■ Exercise brief
Would you output all the entries below without altering a word?

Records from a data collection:
● ● ● ●
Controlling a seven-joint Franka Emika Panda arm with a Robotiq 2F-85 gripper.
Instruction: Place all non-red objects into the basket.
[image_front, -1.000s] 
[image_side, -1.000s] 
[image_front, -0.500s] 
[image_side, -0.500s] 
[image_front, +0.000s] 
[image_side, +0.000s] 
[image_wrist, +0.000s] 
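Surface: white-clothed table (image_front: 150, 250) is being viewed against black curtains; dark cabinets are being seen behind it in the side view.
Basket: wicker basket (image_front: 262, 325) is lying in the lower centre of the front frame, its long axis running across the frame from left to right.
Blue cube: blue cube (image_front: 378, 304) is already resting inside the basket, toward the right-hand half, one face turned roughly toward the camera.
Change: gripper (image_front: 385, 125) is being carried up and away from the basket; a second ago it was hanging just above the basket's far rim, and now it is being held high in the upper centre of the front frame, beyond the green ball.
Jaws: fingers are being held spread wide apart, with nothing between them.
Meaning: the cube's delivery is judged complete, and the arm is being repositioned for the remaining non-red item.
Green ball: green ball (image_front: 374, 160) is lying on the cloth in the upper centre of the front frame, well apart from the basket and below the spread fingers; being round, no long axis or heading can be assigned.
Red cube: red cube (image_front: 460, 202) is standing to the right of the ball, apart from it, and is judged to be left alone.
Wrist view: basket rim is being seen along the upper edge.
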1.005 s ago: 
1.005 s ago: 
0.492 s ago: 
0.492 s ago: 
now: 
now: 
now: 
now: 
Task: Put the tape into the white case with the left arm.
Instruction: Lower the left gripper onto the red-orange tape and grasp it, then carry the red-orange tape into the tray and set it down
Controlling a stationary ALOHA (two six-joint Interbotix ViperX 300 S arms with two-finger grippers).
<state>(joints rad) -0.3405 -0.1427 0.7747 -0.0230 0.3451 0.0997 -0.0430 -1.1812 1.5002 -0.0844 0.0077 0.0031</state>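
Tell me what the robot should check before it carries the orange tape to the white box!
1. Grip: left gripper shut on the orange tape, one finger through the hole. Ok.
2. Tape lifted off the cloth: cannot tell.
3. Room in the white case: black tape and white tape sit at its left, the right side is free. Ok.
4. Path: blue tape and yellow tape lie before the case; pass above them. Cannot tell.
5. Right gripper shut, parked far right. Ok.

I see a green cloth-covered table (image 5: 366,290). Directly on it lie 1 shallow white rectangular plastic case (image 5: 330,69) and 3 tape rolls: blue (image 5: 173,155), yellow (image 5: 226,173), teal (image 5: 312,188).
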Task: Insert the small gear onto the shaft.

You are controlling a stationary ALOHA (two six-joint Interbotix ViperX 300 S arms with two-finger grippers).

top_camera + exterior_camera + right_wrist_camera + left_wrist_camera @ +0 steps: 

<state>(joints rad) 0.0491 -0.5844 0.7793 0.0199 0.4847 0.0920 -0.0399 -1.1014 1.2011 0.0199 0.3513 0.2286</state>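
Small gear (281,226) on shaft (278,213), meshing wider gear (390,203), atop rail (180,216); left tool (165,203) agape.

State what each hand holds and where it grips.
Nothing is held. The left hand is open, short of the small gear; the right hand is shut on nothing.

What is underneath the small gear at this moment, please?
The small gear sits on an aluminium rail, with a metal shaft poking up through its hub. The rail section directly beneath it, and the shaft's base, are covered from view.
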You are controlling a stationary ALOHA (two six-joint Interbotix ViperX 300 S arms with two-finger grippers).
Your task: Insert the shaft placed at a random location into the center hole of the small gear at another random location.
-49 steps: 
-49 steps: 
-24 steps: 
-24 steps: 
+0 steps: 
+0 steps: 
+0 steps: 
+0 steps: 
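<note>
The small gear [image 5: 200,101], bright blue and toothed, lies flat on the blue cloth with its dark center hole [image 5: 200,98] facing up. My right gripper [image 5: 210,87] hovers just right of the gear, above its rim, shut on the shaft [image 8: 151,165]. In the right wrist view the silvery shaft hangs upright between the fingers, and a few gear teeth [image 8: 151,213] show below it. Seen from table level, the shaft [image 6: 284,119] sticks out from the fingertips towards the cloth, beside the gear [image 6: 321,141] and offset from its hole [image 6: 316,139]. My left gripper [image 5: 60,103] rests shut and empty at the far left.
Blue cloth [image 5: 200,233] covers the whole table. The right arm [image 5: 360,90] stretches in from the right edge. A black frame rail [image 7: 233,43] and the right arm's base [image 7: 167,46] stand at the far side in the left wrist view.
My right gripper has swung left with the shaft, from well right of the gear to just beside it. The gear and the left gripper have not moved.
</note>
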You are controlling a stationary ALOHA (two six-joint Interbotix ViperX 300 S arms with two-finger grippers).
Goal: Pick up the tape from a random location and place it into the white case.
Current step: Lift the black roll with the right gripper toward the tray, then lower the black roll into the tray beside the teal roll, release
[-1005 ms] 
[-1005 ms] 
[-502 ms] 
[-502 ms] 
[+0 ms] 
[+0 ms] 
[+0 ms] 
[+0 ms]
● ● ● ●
■ Answer section
Controlling a seven-joint Franka Emika Panda arm with a Robotiq 2F-85 gripper.
Instruction: Place all non-red objects into the basket.
[image_front, -1.000s] 
[image_side, -1.000s] 
[image_front, -0.500s] 
[image_side, -0.500s] 
[image_front, +0.000s] 
[image_side, +0.000s] 
[image_wrist, +0.000s] 
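Surface: white-clothed table (image_front: 150, 250) is being viewed against black curtains; dark cabinets are being seen behind it in the side view.
Basket: wicker basket (image_front: 262, 325) is lying in the lower centre of the front frame, its long axis running across the frame from left to right.
Blue cube: blue cube (image_front: 378, 304) is already resting inside the basket, toward the right-hand half, one face turned roughly toward the camera.
Change: gripper (image_front: 385, 125) is being carried up and away from the basket; a second ago it was hanging just above the basket's far rim, and now it is being held high in the upper centre of the front frame, beyond the green ball.
Jaws: fingers are being held spread wide apart, with nothing between them.
Meaning: the cube's delivery is judged complete, and the arm is being repositioned for the remaining non-red item.
Green ball: green ball (image_front: 374, 160) is lying on the cloth in the upper centre of the front frame, well apart from the basket and below the spread fingers; being round, no long axis or heading can be assigned.
Red cube: red cube (image_front: 460, 202) is standing to the right of the ball, apart from it, and is judged to be left alone.
Wrist view: basket rim is being seen along the upper edge.
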1.005 s ago: 
1.005 s ago: 
0.492 s ago: 
0.492 s ago: 
now: 
now: 
now: 
now: 
Task: Put the tape into the white case with the left arm.
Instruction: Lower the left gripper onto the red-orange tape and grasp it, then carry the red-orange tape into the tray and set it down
Controlling a stationary ALOHA (two six-joint Interbotix ViperX 300 S arms with two-finger grippers).
<state>(joints rad) -0.3405 -0.1427 0.7747 -0.0230 0.3451 0.0997 -0.0430 -1.1812 1.5002 -0.0844 0.0077 0.0031</state>
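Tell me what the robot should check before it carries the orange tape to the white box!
1. Grip: left gripper shut on the orange tape, one finger through the hole. Ok.
2. Tape lifted off the cloth: cannot tell.
3. Room in the white case: black tape and white tape sit at its left, the right side is free. Ok.
4. Path: blue tape and yellow tape lie before the case; pass above them. Cannot tell.
5. Right gripper shut, parked far right. Ok.

I see a green cloth-covered table (image 5: 366,290). Directly on it lie 1 shallow white rectangular plastic case (image 5: 330,69) and 3 tape rolls: blue (image 5: 173,155), yellow (image 5: 226,173), teal (image 5: 312,188).
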Task: Insert the small gear onto the shaft.

You are controlling a stationary ALOHA (two six-joint Interbotix ViperX 300 S arms with two-finger grippers).

top_camera + exterior_camera + right_wrist_camera + left_wrist_camera @ +0 steps: 

<state>(joints rad) 0.0491 -0.5844 0.7793 0.0199 0.4847 0.0920 -0.0399 -1.1014 1.2011 0.0199 0.3513 0.2286</state>
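Small gear (281,226) on shaft (278,213), meshing wider gear (390,203), atop rail (180,216); left tool (165,203) agape.

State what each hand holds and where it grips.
Nothing is held. The left hand is open, short of the small gear; the right hand is shut on nothing.

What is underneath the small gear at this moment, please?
The small gear sits on an aluminium rail, with a metal shaft poking up through its hub. The rail section directly beneath it, and the shaft's base, are covered from view.
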You are controlling a stationary ALOHA (two six-joint Interbotix ViperX 300 S arms with two-finger grippers).
Your task: Insert the shaft placed at a random location into the center hole of the small gear at another random location.
-49 steps: 
-49 steps: 
-24 steps: 
-24 steps: 
+0 steps: 
+0 steps: 
+0 steps: 
+0 steps: 
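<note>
The small gear [image 5: 200,101], bright blue and toothed, lies flat on the blue cloth with its dark center hole [image 5: 200,98] facing up. My right gripper [image 5: 210,87] hovers just right of the gear, above its rim, shut on the shaft [image 8: 151,165]. In the right wrist view the silvery shaft hangs upright between the fingers, and a few gear teeth [image 8: 151,213] show below it. Seen from table level, the shaft [image 6: 284,119] sticks out from the fingertips towards the cloth, beside the gear [image 6: 321,141] and offset from its hole [image 6: 316,139]. My left gripper [image 5: 60,103] rests shut and empty at the far left.
Blue cloth [image 5: 200,233] covers the whole table. The right arm [image 5: 360,90] stretches in from the right edge. A black frame rail [image 7: 233,43] and the right arm's base [image 7: 167,46] stand at the far side in the left wrist view.
My right gripper has swung left with the shaft, from well right of the gear to just beside it. The gear and the left gripper have not moved.
</note>
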You are controlling a stationary ALOHA (two six-joint Interbotix ViperX 300 S arms with two-finger grippers).
Goal: Pick up the tape from a random location and place it into the white case.
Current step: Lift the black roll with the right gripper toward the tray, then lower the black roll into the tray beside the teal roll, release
[-1005 ms] 
[-1005 ms] 
[-502 ms] 
[-502 ms] 
[+0 ms] 
[+0 ms] 
[+0 ms] 
[+0 ms]

The required output is now complete.